Madam Prime Minister, not everyone in the country shares your vision unfortunately. Some of us are in fact brought up in a way that we do not trust anyone – not even you. Our honored opposition leader is therefore correct in her stance to challenge this position. Even if we trust you, we do not trust your men – candidates who you will put up to contest in the 300 seats. We actually doubt that you trust them fully yourself.
At the end of the day, politics is about winning, and a political party should aim to win even at the expense of higher principles. That is what political parties are created for, and that is what they will likely remain. Only once you become the government are you given the responsibility of thinking about the greater good of Bangladesh. Unfortunately for you, you are wearing both hats – you lead both the government and the Awami League.
Madam Prime Minister your many hats are a source of concern for us. We trust you a lot, but not enough. When all is said and done, we do not know which hat will rule supreme: Bangladesh or AL.
The point of this article is to offer a solution. A solution that will not be suggested by your underlings because they fear for their status with you too much – after all, loyalty is the strongest currency in politics.
Madam Prime Minister, take the backseat. Do not personally compete in these elections, stay in power and ensure that these elections are run in the fairest manner possible.
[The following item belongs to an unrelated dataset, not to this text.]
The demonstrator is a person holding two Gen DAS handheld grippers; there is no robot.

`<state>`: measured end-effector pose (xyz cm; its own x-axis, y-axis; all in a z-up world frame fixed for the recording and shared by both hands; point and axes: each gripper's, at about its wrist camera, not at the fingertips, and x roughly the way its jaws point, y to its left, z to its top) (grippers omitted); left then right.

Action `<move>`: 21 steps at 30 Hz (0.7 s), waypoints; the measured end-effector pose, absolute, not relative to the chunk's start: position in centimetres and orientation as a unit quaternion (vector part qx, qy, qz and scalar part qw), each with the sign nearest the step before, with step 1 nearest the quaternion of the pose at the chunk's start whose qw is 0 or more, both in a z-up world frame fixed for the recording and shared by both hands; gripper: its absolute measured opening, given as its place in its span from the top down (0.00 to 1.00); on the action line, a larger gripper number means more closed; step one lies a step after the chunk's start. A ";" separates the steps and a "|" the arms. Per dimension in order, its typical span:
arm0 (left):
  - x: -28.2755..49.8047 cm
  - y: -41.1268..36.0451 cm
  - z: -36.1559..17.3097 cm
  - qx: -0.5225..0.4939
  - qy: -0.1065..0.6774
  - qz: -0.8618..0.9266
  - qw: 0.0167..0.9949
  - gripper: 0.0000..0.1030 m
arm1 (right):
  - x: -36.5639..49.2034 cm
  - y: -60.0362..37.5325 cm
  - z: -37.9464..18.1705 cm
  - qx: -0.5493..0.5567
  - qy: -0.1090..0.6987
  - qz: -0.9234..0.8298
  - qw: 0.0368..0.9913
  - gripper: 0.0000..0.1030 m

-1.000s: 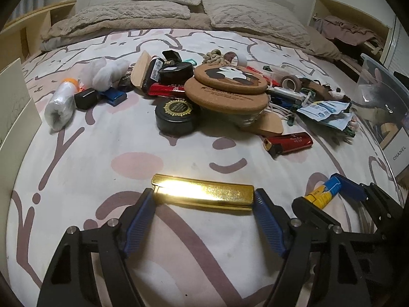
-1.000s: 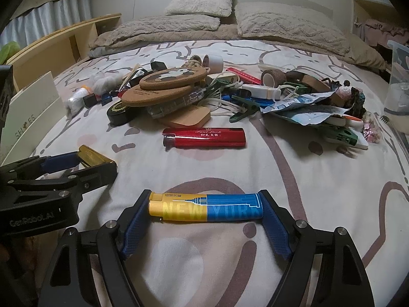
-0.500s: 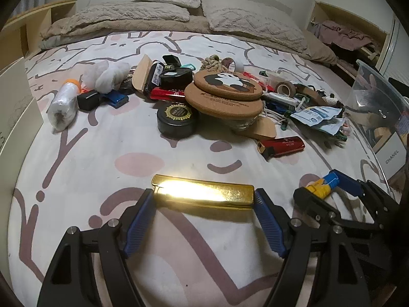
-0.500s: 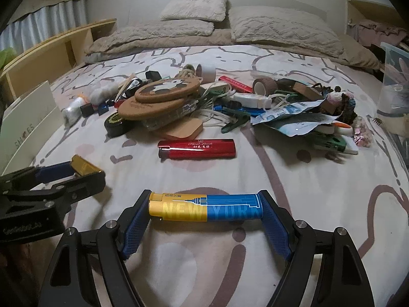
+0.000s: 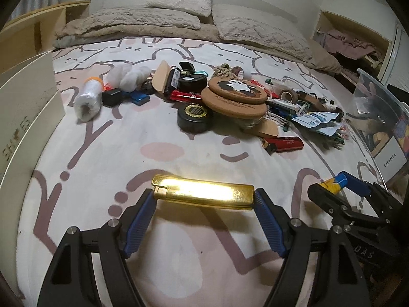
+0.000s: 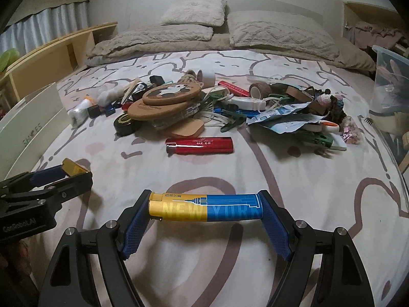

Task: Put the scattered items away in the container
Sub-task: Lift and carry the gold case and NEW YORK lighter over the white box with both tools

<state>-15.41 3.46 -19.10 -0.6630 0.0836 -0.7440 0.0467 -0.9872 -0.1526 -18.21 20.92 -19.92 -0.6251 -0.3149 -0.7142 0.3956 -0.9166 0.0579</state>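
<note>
Black gripper [image 6: 204, 211] frames, ribbed blue pads, silver screws, seemingly.

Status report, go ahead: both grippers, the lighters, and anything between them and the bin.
Left gripper shut on gold lighter. Right gripper shut on yellow-blue lighter. Clear bin at right, path open. Red lighter on bed.

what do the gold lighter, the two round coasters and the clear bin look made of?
Gold lighter: polished metal or metallic plating, judging by the mirror-bright glare; which one is unclear.
Round coasters: cork, matte tan with a grainy speckled face and a printed panda on the top one.
Clear bin: see-through plastic, glossy, contents visible through the wall.
</note>
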 end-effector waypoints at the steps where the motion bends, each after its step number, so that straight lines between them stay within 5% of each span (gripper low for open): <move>1: -15.2 3.4 -19.0 -0.409 -0.078 0.909 0.008 0.25 | -18.1 20.9 -19.9 0.385 0.052 -0.900 0.198 0.21; 21: -10.5 2.1 -15.1 -0.380 -0.082 0.921 0.006 0.25 | -14.3 21.1 -16.5 0.363 0.027 -0.908 0.209 0.21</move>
<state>-10.51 2.07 -15.13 -0.7113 0.0732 -0.6991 0.0507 -0.9866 -0.1549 -14.28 21.09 -16.52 -0.6497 -0.3598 -0.6696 0.3988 -0.9113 0.1026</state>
Stay at the helm of the AL and create a party that will outlast you. Put up your best candidates, and hope that you get to pick the next prime minister.
You should declare this unequivocally, and you should ask the leader of the opposition to join you in your pledge – perhaps even make your pledge conditionally. We would like the two of you to hold on to the nuclear buttons.
We need to know that you are acting in the interest of the nation, and not solely in the interest of the AL. This is the strongest signal that you could send to us.
Your minions may advise you otherwise, because of course they do not want a fair playing ground – don’t listen to them.You have a chance to end this bottomless business once and for all.
From a bigger perspective too, this is the right step for the nation. We want a healthy democracy and we cannot have that if two people are fighting for the same seat over and over again. It does not leave room for others to develop leadership capabilities. Plus for you personally, Madam Prime Minister, you have everything to win and nothing much to lose.
You have created the orchestra – both of you actually. Now watch it play.